(Dataset excerpts begins)

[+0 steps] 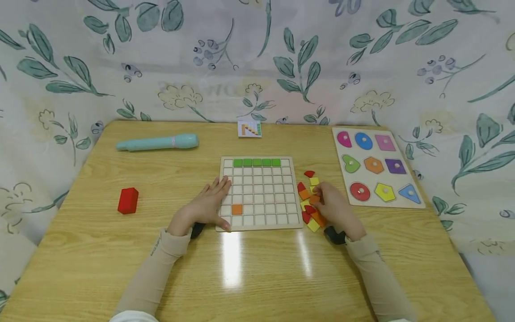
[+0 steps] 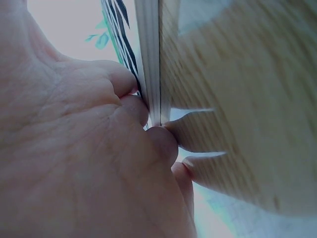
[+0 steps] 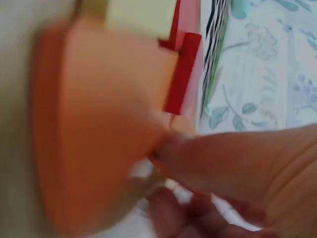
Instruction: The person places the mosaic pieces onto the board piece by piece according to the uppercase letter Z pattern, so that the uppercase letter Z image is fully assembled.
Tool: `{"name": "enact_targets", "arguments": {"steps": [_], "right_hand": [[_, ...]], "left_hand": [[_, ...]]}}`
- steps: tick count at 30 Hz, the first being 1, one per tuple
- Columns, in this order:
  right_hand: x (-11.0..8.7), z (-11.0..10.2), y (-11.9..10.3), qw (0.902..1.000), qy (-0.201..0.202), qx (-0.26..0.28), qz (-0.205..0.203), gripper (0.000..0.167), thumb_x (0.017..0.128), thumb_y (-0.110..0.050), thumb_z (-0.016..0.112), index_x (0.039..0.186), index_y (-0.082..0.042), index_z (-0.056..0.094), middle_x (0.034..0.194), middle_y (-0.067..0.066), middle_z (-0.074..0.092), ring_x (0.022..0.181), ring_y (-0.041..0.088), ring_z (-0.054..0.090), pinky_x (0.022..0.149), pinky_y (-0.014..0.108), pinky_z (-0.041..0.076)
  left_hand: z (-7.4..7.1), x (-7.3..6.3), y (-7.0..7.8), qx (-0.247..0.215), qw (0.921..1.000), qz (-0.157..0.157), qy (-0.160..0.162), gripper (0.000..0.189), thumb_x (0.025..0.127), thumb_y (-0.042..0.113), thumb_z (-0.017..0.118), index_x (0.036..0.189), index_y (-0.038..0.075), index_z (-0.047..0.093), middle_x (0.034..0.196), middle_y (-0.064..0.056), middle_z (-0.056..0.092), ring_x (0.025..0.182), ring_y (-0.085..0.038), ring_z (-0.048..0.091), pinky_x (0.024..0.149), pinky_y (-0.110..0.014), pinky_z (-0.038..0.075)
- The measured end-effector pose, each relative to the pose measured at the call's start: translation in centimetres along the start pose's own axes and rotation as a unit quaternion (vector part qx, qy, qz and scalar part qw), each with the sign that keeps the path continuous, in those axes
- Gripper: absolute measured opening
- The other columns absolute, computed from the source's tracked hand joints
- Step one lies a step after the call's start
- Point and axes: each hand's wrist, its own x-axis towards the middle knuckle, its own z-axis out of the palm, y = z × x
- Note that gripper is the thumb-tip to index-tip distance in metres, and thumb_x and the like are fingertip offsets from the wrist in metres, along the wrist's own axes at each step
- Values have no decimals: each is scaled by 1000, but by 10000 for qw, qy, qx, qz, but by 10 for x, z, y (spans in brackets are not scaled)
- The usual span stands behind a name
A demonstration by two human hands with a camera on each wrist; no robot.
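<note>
A wooden grid board (image 1: 257, 227) lies in the middle of the table, with a row of green square tiles (image 1: 257, 163) near its far edge and one orange square tile (image 1: 237, 209) at lower left. My left hand (image 1: 206, 203) rests on the board's left edge, fingers spread; in the left wrist view its fingertips are at the board's edge (image 2: 150, 54). Right of the board, my right hand (image 1: 335, 207) pinches an orange tile (image 1: 314, 199) among a loose pile of yellow tiles (image 1: 313, 225), red pieces (image 1: 309, 173) and orange ones (image 3: 104, 124).
A shape puzzle board (image 1: 382, 179) with knobbed pieces lies at the right. Behind the grid board is a small pattern card (image 1: 249, 129). A teal tapered stick (image 1: 157, 142) and a red block (image 1: 128, 200) lie at left. Floral cloth (image 1: 257, 67) hangs behind the table.
</note>
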Motion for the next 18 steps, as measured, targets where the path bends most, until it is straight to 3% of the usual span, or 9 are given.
{"name": "enact_targets", "arguments": {"steps": [6,10,13,18], "right_hand": [[6,6,2,9970,206,691,-285,29,85,3,67,113,0,56,85,9,50,78,21,48,67,25,42],[14,7,-3,9936,341,1044,-270,31,86,-3,70,115,-2,58,85,7,55,79,20,53,68,21,46],[19,10,-16,9908,297,1292,-287,32,86,-6,71,116,-3,61,87,8,58,80,18,58,70,20,49],[29,26,-51,9828,-148,1724,-645,31,85,-4,72,115,-2,63,87,8,58,77,15,58,68,19,49]], "left_hand": [[1,0,1,15,10000,23,21,136,61,54,82,154,-1,0,162,-18,-9,149,-40,-11,121,-59,0],[1,0,1,45,10000,32,17,135,62,54,82,154,-1,0,162,-19,-9,149,-41,-11,121,-59,0],[0,-1,1,47,10000,41,19,135,62,53,83,154,-2,0,162,-19,-9,149,-41,-10,120,-60,0],[2,0,0,15,10000,58,37,136,62,53,83,154,-1,-1,162,-19,-9,149,-41,-11,120,-59,0]]}}
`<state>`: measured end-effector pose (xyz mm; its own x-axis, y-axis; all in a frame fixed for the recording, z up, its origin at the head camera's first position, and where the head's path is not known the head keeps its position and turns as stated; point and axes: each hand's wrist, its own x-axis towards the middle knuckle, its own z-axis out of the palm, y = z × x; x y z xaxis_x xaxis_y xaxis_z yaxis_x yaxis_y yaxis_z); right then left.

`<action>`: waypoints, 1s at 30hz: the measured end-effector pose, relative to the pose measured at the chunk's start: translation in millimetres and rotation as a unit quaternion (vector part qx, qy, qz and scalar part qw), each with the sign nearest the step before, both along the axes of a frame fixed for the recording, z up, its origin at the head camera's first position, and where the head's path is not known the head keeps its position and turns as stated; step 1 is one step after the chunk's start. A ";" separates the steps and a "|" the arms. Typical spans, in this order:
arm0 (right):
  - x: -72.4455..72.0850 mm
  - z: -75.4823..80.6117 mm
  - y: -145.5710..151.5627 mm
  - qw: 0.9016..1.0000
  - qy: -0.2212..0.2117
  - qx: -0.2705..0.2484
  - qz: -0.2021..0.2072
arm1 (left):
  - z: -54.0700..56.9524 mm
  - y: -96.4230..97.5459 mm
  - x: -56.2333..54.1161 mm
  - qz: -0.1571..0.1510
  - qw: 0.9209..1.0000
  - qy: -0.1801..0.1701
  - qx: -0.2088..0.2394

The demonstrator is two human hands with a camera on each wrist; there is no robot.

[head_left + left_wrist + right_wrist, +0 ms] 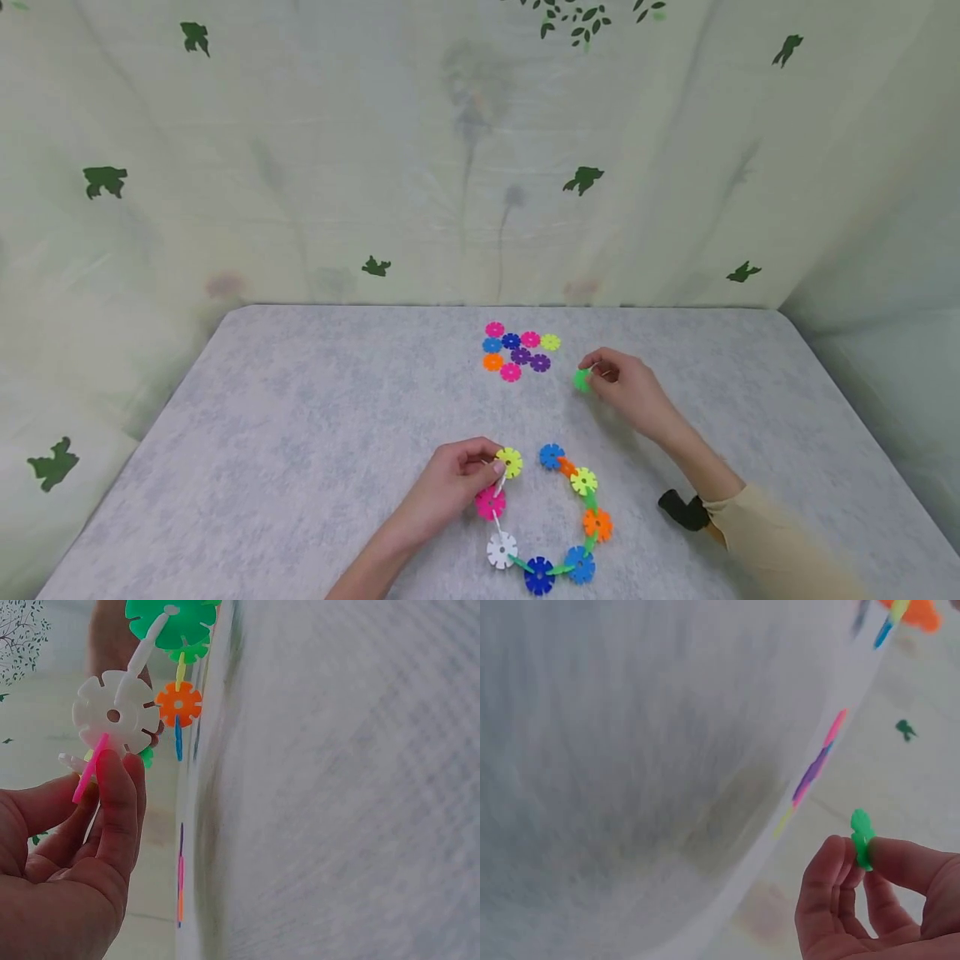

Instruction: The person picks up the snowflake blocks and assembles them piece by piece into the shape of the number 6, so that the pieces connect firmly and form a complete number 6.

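Note:
My left hand (450, 487) pinches a chain of notched plastic flower discs near its upper left end. By the fingertips are a yellow disc (509, 462) and a pink disc (491, 503). From there the chain curves through a white disc (502, 551), a dark blue disc (539, 576) and others, ending at a blue disc (551, 456), so it forms a ring with a gap at the top. Farther back, my right hand (630, 392) pinches a loose green disc (862, 838) between thumb and fingertips, held above the table.
Several loose discs in pink, blue, purple, orange and yellow, among them an orange disc (492, 362), lie grouped at the back of the grey table (337, 400). A black object (682, 510) shows beside the right forearm. Behind the table hangs a pale curtain (300, 167) with leaf and bird prints.

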<state>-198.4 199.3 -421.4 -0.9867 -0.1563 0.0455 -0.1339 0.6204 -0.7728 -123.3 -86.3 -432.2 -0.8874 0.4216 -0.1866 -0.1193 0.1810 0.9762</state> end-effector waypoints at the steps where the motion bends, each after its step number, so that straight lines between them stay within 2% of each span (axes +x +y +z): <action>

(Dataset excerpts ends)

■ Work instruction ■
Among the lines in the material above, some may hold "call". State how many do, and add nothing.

■ Your response ■
2